Scandale de fraude à 17 millions d’euros : près de 2 000 salariés piégés
Un vaste système de fraude a été mis au jour, affectant des centaines d’entreprises et impliquant près de 2 000 salariés. Selon les enquêteurs, de fausses sociétés d’intérim auraient agi comme intermédiaires entre ces entreprises et leurs employés, sans reverser les cotisations sociales requises. Le préjudice présumé s’élève désormais à 17 millions d’euros.
Un mécanisme insidieux
Le stratagème aurait été actif entre juillet 2024 et mars 2025. Des sociétés de travail temporaire étaient créées pour offrir leurs services à des entreprises, notamment dans les secteurs du BTP et de la restauration. Les employeurs, attirés par la promesse d’une réduction significative des charges sociales, ont accepté de transférer leurs salariés à ces agences. En pratique, les employés ont continué à travailler dans leurs postes habituels, devenant officiellement des salariés des agences d’intérim, tout en recevant des bulletins de salaire.
Une découverte alarmante
La fraude a été révélée lorsque certains salariés, après des échanges avec la Caisse d’allocations familiales, ont découvert qu’ils n’étaient pas déclarés par leurs employeurs. Cette situation soulève des inquiétudes, car les cotisations sociales financent des droits cruciaux comme la retraite et l’assurance maladie. Près de 2 000 personnes pourraient ainsi se retrouver dans une situation précaire.
Une ampleur préoccupante
L’enquête a mis en lumière que jusqu’à 500 entreprises de l’Oise auraient utilisé ces agences d’intérim frauduleuses. La justice devra établir les responsabilités individuelles, notamment si les dirigeants étaient conscients du non-paiement des cotisations. L’avocat du principal suspect a affirmé que les entreprises savaient à quel type de montage elles participaient.

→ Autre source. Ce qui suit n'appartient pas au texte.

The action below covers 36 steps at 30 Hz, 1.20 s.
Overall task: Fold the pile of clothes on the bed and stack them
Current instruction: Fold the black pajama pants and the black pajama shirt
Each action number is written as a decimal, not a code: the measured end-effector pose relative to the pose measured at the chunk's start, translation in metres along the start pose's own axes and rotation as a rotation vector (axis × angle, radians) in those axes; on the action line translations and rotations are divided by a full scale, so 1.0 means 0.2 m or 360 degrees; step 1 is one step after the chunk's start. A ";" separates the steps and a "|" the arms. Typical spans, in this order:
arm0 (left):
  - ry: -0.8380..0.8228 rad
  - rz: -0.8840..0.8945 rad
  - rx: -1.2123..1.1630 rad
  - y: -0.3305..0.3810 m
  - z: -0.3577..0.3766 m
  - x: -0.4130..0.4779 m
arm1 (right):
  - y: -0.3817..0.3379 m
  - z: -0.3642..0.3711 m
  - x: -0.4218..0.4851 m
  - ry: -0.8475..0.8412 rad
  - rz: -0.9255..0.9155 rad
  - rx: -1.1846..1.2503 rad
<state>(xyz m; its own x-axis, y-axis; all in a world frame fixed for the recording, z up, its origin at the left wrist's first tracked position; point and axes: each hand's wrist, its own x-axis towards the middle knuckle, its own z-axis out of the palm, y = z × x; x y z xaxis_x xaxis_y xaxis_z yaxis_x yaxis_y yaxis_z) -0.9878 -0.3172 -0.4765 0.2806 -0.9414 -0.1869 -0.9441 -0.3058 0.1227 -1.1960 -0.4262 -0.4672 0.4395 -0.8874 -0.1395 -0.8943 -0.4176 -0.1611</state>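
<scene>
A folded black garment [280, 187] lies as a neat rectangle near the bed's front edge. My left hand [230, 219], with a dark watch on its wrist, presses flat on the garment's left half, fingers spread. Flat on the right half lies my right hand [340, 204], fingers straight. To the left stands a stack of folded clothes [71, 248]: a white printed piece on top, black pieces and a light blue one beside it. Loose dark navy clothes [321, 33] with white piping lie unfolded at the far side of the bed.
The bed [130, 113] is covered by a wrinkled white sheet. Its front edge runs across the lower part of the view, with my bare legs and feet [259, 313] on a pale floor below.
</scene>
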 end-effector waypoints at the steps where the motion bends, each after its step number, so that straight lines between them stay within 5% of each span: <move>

Opération judiciaire et saisies
Le 27 janvier 2026, une opération judiciaire a conduit à l’interpellation de sept personnes dans plusieurs départements, dont l’Oise, le Var et les Bouches-du-Rhône. Au cours des perquisitions, environ 400 000 euros, une voiture de luxe et une carabine de tir sportif ont été saisis. Quatre personnes ont été placées en détention provisoire, dont trois demeurent en détention après une décision de la cour d’appel d’Amiens.
L’affaire, marquée par son ampleur et son fonctionnement, met en lumière la complexité de fraudes qui, tout en semblant ordinaires, ont permis la disparition de millions d’euros de cotisations.